To describe the prevalence and treatment of comorbid depressive disorders in children and adolescents diagnosed with sickle cell disease.

A retrospective cohort design evaluating South Carolina Medicaid medical and pharmacy claims between January 1, 1996, and December 31, 2006, was employed to identify 2,194 children and adolescents aged 17 years and younger diagnosed with sickle cell disease. Cohorts diagnosed with and without comorbid unipolar depressive disorders (using DSM-IV-TR criteria) were then compared.

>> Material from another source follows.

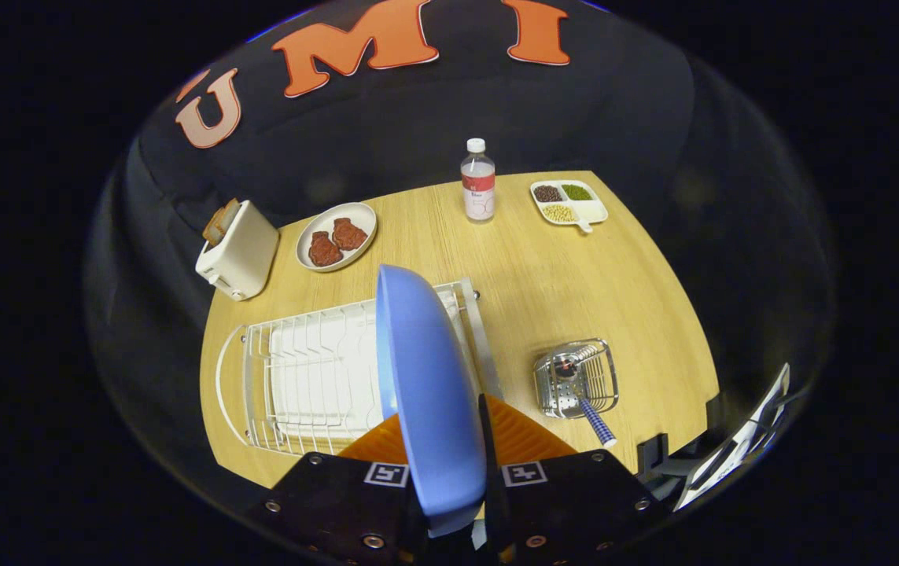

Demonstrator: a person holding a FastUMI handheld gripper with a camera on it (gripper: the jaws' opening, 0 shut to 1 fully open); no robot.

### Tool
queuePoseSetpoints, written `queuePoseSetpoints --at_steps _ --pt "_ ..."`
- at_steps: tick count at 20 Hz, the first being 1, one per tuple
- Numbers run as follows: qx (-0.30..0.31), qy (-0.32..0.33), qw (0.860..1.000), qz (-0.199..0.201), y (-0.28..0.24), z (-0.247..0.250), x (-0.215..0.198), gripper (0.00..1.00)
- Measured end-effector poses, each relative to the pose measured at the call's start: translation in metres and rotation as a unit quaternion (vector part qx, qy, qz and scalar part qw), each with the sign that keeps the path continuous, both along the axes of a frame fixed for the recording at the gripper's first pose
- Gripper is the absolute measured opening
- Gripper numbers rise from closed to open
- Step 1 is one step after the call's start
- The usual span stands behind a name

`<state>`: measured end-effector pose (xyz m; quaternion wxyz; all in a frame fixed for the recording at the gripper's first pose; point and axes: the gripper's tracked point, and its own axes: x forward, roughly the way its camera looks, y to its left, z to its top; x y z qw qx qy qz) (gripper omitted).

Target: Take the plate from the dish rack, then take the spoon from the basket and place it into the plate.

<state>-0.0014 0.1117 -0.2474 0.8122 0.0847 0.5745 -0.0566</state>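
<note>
A black cloth wall [418, 149] closed off the far side of the booth and hung in soft folds behind a light wooden table [567, 291], whose grain ran away from the camera. The tabletop was evenly lit, with only faint shadows beside the things that stood on it. Along its far edge sat a cream toaster [238, 250] with bread in its slot, an oval dish [337, 237] with two brown pieces on it, a clear bottle [477, 180] with a white cap, and a white divided tray [568, 203] with dark, green and pale contents. Past the table's near right corner some black and white gear [740, 444] showed dimly; what it was could not be told.
</note>
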Motion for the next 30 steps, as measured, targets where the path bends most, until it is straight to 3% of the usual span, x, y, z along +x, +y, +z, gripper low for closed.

Forty-six percent of the sickle cell disease cohort was diagnosed with a depressive disorder (n = 1,017), either dysthymia (90%) or major depressive disorder (10%). Dysthymia was diagnosed at approximately 9 years of age, whereas major depressive disorder was diagnosed at approximately 14 years of age. Compared with the controls, the sickle cell disease cohort with depression had more acute vaso-occlusive pain and acute chest syndrome visits per year, developed more complications with related organ damage, and incurred significantly higher outpatient, acute (emergency + inpatient), and total sickle cell disease care costs. The depression cohort was primarily treated with selective serotonin reuptake inhibitors (SSRIs; 12%) or serotonin-norepinephrine reuptake inhibitors (SNRIs; 10%) for approximately 9 months. Although alleviating the comorbid depression might positively affect their sickle cell disease pain, over 80% of the patients received no antidepressant medications, and many of the prescribed SSRIs and SNRIs have previously shown no impact on relieving chronic pain.

Comorbid depression in sickle cell disease is associated with adverse course and outcomes. These findings underscore the need for earlier and more aggressive treatment of comorbid depression by primary care or psychiatric providers in order to reduce the chronic, severe pain-depression burden on these patients.